Seguro participou, com o deputado comunista eleito pelo círculo de Santarém, António Filipe, no debate “A Reforma do Parlamento e o Controlo Político do Governo”, inserido no Ciclo de Debates Contemporâneos “Ágora” promovido pela Câmara Municipal de Almeirim e que serviu igualmente para apresentar o livro que editou a partir da sua tese de mestrado.

Declarando-se defensor do princípio da proporcionalidade, ao invés da eleição por círculos uninominais, António José Seguro sugeriu que o “monopólio” dos partidos, na escolha e ordenamento dos nomes que integram as listas, possa dar lugar a uma escolha pelo eleitor do deputado da lista que merece a sua preferência.

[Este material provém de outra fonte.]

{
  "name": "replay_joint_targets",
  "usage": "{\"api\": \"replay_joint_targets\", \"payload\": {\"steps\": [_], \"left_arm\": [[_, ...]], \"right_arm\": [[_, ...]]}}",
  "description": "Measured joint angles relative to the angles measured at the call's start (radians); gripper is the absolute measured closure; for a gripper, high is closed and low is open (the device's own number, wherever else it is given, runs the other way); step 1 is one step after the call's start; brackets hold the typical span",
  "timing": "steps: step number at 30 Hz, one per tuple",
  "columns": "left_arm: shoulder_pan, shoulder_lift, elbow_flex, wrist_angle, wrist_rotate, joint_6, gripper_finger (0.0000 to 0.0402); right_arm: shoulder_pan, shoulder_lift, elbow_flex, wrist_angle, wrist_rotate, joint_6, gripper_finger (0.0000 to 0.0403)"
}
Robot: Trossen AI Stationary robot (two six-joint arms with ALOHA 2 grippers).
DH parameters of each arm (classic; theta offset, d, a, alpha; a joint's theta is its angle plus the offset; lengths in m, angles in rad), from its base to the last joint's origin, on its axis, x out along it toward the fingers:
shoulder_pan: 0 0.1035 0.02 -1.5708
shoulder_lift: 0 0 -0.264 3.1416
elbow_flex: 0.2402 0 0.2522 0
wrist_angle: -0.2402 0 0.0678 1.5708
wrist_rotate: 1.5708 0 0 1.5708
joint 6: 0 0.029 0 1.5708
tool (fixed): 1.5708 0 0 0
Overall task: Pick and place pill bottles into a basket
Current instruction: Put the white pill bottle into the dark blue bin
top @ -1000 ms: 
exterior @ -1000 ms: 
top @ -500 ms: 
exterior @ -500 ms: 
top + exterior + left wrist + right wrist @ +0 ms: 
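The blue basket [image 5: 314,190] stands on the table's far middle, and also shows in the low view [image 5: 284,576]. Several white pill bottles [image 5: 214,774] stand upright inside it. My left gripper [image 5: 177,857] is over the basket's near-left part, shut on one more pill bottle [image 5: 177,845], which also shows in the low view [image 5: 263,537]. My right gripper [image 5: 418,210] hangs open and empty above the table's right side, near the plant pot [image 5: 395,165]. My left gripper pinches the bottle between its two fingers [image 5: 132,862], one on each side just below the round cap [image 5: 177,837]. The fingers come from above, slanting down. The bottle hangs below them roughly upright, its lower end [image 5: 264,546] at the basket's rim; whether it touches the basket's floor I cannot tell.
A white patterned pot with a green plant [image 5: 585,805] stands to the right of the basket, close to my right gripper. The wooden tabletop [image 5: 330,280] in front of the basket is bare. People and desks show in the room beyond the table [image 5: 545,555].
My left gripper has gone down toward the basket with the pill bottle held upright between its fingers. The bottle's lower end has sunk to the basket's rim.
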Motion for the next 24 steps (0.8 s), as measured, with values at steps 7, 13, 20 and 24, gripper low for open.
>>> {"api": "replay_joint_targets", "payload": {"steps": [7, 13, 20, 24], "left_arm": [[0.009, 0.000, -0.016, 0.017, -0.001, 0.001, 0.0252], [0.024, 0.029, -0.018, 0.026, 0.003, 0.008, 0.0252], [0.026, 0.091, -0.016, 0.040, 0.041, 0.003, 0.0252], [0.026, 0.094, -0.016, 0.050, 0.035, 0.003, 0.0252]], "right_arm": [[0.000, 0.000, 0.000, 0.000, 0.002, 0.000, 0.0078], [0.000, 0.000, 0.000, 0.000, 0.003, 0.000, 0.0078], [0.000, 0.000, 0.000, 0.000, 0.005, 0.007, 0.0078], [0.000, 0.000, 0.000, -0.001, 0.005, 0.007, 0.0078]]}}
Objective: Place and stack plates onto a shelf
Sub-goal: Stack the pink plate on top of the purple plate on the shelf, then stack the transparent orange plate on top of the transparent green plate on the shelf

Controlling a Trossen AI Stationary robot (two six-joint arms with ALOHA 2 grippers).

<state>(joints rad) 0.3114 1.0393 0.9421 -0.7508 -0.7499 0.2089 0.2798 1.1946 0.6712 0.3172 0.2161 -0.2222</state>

Não há sistemas perfeitos. Todos têm vantagens e inconvenientes”, declarou perante questões da assistência sobre uma revisão da lei eleitoral, considerando que esta poderia ser “uma boa solução”.

Embora a sua tese incida sobre a parte da reforma do parlamento, aprovada em 2007, relativa ao controlo político do Governo, o debate acabou por incidir noutras vertentes da reforma, como a legislativa, com críticas, feitas por ambos os participantes, à pressa e à concorrência com o Governo sobre quem produz mais leis.

Referindo que atualmente a Assembleia da República aprova mais recomendações que leis e o Governo legisla mais que os deputados, António José Seguro defendeu que o parlamento deve “deixar de competir com o Governo sobre quem legisla mais” e reservar para si a capacidade de votar e de verificar “se a lei produziu os objetivos para que foi criada”.

Deve haver mais trabalho de avaliação e menos de competição estatística pela aprovação de leis”, afirmou, concordando com a crítica de António Filipe a uma “pressa legislativa”, muitas vezes sob pressão dos media, que “prejudica a qualidade dos diplomas”.

“Legislar a correr não é muito saudável para a qualidade da legislação e arrisca-se a ser pouco prestigiante para o parlamento”, considerou o deputado comunista, para quem esta discussão vai ter de se fazer.

António Filipe criticou, em particular, o “ritmo alucinante” a que são aprovadas recomendações ao Governo.

“E o que acontece se o Governo não cumprir as recomendações? Nada. Isso não é bom. As pessoas ficam muito satisfeitas porque foram ouvidas, mas, passados uns anos, percebem que foi aprovada para nada. Serve do ponto de vista mediático, do ‘foguetório’ político, mas os cidadãos sentem-se defraudados”, argumentou, dando um exemplo que um dos elementos da assistência concretizou com o caso das barreiras de Santarém, há anos à espera de solução apesar das recomendações aprovadas no parlamento.

António José Seguro questionou como pode haver discussão séria de iniciativas legislativas que são agendadas antes de serem apresentadas, defendendo que sejam adotadas fórmulas que permitam a participação dos cidadãos na discussão e elaboração das leis, aproveitando os saberes da comunidade e permitindo uma maior aproximação entre eleitores e eleitos.

Para o antigo líder socialista, a reforma de 2007 “não correu tão bem” na parte legislativa como ocorreu no controlo político do Governo, havendo ainda “muito a fazer”.